Master Sgt. Lonnie McBride helped alert more than a dozen people inside his burning building the morning of May 19. (U.S. Air Force photo/ Staff Sgt. Katie Spencer)

Two months later, the events surrounding the fire in Master Sgt. Lonnie McBride’s Northern Virginia condo building still seem surreal.

The Air Force reservist nearly ignored the faint wisps of white smoke in the breezeway and the far-off sound of an alarm early on the morning of May 19. It was 6:30 a.m., and McBride had a 9 a.m. meeting to get to in Delaware, a two-hour drive away. Someone had probably just burnt their breakfast, he figured as he continued from his third-floor condo to his car at the bottom of the stairwell.

But as McBride tossed his bags in the backseat, he felt the urge to go find the source of the smoke.

“It sounds strange, but it’s the God’s honest truth. I had this incredibly strange feeling that something’s not right,” he said in a July 28 interview with Air Force Times.

By the time the ordeal was over, the fire had ravaged at least one condo and heavy, black smoke had trapped eight people on the third floor. Those and nine others ultimately escaped without serious injury, either roused from their beds by McBride’s incessant banging and shouting or evacuated from balconies by firefighters he’d summoned with a call to 911.

McBride works as a civilian software consultant when he is not serving as a law office superintendent for the 459th Air Refueling Wing at Joint Base Andrews, Maryland. Most weekdays, he telecommutes or is away from home on travel.
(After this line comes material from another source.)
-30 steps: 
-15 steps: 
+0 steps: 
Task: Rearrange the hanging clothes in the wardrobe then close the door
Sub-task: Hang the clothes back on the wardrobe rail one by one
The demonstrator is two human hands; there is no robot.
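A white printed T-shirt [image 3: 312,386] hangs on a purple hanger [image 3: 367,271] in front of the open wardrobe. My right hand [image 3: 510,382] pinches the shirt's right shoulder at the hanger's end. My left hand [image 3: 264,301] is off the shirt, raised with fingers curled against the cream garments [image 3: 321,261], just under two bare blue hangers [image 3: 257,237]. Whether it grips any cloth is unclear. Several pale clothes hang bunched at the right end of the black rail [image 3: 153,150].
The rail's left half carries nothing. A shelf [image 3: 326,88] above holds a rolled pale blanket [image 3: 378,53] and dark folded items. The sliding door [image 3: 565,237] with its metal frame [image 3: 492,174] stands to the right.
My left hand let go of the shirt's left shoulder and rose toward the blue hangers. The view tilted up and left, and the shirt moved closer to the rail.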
Which makes him wonder what would have happened if there was no meeting that morning. Or if he had brushed the smoke off as somebody’s overdone toast.

“If that fire wasn’t noticed, I think everybody knows what would have happened,” McBride said.

After leaving his bags in the car, the master sergeant went floor by floor searching for another sign of the smoke. It was only on his way back down that McBride saw it again — this time billowing in the second floor breezeway. He followed it to a condo where he knew a young couple was living and banged on the door until he finally got a response.

The woman who lived there had apparently fallen asleep on the couch after bidding her husband goodbye that morning, McBride said. His knocking — not the smoke or the heat — awakened her.

He next called 911, then began knocking on all the other condo doors. By the time he got back to the third floor, the smoke in the breezeway was too black and heavy to go any further.

McBride did the only thing he could do: he moved his car to make way for the fire department and waited.

His actions that morning were instinctual and methodical, which McBride attributes to his years in the Air Force.

“I’ve attended a myriad of different classes, many of those related to emergency readiness, buddy care, what to do when you are TDY, things to make yourself safe in your surroundings. A common theme is to know your surroundings. If there is an issue, stay calm, evaluate the issue as best you can and prioritize very quickly for your safety and those around you, and execute those tasks. That’s essentially what happened,” he said. “I was scared for myself and everybody in the building. But there was a calm that came over me. I was able to focus enough to figure out what was going on and get things done.”